_PROBLEM STATEMENT_
In the data that follows, count the lines where "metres" appears, and write only the number.

(Data excerpts)

——

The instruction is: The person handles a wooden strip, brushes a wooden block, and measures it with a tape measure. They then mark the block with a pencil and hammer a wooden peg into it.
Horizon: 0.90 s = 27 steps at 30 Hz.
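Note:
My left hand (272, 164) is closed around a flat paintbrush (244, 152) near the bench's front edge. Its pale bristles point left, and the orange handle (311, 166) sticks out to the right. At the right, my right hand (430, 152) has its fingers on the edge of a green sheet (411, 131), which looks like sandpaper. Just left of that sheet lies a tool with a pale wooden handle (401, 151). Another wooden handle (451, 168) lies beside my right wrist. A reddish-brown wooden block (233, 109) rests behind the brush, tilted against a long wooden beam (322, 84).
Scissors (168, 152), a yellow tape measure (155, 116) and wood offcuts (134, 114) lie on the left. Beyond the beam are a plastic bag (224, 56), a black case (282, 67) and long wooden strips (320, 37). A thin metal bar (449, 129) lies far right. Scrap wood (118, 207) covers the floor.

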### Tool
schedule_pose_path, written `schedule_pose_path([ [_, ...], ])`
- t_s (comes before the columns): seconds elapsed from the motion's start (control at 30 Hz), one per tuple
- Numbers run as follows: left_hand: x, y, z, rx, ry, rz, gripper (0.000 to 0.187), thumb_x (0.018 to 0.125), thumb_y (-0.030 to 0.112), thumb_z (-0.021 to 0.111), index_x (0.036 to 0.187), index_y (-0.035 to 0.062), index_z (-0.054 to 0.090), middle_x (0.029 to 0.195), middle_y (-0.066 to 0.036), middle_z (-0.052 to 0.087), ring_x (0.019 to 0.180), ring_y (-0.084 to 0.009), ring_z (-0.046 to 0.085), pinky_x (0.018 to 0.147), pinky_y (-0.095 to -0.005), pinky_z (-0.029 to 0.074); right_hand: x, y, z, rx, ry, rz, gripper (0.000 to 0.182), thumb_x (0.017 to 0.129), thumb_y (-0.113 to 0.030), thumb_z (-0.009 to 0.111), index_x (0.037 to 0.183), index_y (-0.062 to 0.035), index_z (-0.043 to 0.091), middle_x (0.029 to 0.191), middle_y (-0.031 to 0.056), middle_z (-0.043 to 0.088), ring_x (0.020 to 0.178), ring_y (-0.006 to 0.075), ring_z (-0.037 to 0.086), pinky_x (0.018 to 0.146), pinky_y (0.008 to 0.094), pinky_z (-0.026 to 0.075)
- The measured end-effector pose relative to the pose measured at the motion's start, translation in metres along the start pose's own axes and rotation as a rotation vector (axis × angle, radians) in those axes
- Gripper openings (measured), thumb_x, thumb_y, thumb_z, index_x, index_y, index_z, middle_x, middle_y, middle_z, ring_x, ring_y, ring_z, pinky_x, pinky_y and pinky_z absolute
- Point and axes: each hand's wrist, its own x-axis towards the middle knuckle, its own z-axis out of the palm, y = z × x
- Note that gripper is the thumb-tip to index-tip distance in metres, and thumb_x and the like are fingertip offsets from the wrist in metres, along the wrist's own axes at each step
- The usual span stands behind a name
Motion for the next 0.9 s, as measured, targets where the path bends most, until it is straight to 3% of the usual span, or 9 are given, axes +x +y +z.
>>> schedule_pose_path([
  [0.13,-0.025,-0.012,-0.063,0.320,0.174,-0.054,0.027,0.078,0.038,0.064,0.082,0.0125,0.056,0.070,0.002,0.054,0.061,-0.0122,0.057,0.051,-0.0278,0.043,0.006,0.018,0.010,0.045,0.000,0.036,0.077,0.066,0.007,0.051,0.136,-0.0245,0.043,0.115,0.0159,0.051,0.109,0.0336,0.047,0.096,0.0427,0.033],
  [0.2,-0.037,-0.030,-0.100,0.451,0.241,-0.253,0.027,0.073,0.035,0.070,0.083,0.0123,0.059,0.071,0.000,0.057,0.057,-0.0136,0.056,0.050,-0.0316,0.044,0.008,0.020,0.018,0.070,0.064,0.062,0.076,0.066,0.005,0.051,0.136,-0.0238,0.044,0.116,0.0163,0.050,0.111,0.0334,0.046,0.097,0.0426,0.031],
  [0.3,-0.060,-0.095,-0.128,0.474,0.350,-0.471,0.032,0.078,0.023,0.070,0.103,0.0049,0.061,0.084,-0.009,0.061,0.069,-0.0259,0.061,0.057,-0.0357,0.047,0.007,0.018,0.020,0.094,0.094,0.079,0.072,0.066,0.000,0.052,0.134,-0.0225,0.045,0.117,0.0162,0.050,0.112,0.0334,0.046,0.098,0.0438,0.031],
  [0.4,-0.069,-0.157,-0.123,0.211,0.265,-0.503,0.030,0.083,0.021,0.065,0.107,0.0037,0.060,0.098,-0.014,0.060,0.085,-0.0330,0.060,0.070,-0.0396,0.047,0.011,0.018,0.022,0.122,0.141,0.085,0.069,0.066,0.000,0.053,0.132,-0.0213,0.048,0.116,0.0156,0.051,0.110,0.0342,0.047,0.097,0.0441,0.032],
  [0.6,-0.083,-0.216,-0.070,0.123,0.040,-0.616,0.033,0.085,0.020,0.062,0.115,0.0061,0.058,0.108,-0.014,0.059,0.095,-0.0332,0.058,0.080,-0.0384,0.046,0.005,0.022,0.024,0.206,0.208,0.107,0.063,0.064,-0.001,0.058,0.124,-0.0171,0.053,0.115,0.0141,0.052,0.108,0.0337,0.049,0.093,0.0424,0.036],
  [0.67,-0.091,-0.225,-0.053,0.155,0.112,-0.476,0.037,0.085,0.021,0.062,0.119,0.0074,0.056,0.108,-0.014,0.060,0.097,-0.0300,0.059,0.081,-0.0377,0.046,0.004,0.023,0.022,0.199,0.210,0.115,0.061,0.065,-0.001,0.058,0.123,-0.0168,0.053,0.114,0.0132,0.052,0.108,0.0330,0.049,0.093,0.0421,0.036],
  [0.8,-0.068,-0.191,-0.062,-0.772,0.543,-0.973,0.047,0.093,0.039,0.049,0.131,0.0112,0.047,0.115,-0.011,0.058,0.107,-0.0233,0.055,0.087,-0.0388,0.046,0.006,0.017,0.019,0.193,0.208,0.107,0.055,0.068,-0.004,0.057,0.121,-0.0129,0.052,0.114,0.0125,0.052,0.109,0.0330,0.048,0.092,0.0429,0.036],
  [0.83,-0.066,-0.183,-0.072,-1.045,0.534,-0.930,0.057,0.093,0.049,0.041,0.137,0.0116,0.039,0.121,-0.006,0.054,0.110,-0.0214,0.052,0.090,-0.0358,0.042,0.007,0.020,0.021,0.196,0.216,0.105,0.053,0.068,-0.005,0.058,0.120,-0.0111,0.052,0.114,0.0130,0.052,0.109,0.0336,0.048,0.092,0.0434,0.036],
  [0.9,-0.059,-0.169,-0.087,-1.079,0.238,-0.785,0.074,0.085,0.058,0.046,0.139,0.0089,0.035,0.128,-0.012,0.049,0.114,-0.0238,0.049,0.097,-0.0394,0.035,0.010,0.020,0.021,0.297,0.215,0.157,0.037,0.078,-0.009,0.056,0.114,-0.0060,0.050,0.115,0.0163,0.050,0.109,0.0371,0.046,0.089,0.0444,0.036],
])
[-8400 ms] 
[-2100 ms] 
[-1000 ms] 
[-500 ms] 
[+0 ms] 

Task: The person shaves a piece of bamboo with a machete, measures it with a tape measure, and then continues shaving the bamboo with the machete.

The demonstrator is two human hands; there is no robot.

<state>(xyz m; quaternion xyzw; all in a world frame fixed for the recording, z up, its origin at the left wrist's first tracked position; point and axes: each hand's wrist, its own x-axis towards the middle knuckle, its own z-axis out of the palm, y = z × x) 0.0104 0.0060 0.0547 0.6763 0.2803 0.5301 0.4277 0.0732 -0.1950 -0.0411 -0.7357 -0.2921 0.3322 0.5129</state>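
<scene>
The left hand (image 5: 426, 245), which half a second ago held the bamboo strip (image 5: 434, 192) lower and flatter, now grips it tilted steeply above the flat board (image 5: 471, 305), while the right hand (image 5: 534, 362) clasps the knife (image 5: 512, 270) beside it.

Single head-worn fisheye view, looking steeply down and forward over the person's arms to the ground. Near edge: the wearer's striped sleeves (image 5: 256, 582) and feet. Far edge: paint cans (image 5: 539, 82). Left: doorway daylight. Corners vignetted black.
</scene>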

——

_RESPONSE_
2